====== Source data

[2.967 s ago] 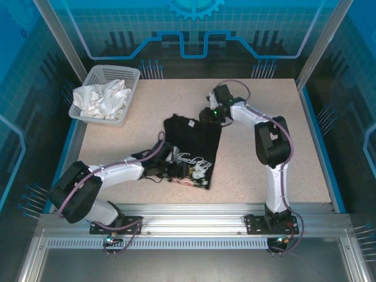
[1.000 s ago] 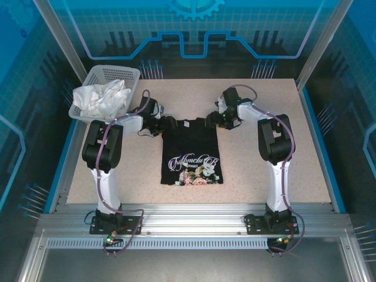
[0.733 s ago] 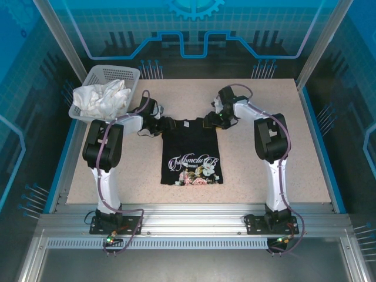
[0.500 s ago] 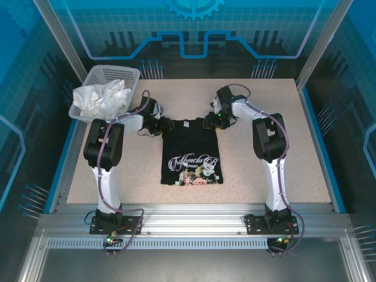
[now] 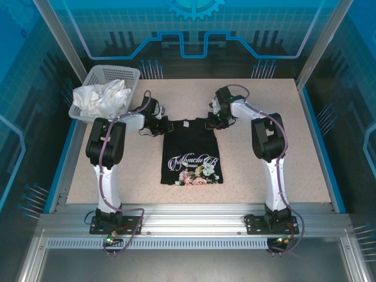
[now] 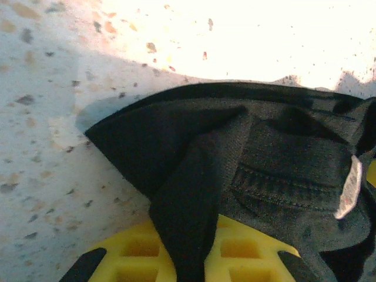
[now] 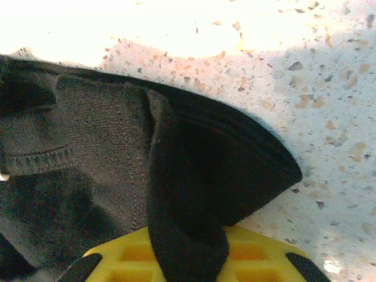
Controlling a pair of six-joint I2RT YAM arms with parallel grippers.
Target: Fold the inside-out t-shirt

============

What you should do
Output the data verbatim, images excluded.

Task output
[2.967 s ago] 
[1.000 s ago] 
[0.733 s ago] 
[0.500 s ago] 
[now] 
[now] 
[now] 
Controlling a pair of six-joint I2RT YAM arms with parallel grippers.
Target: Fold the inside-out t-shirt

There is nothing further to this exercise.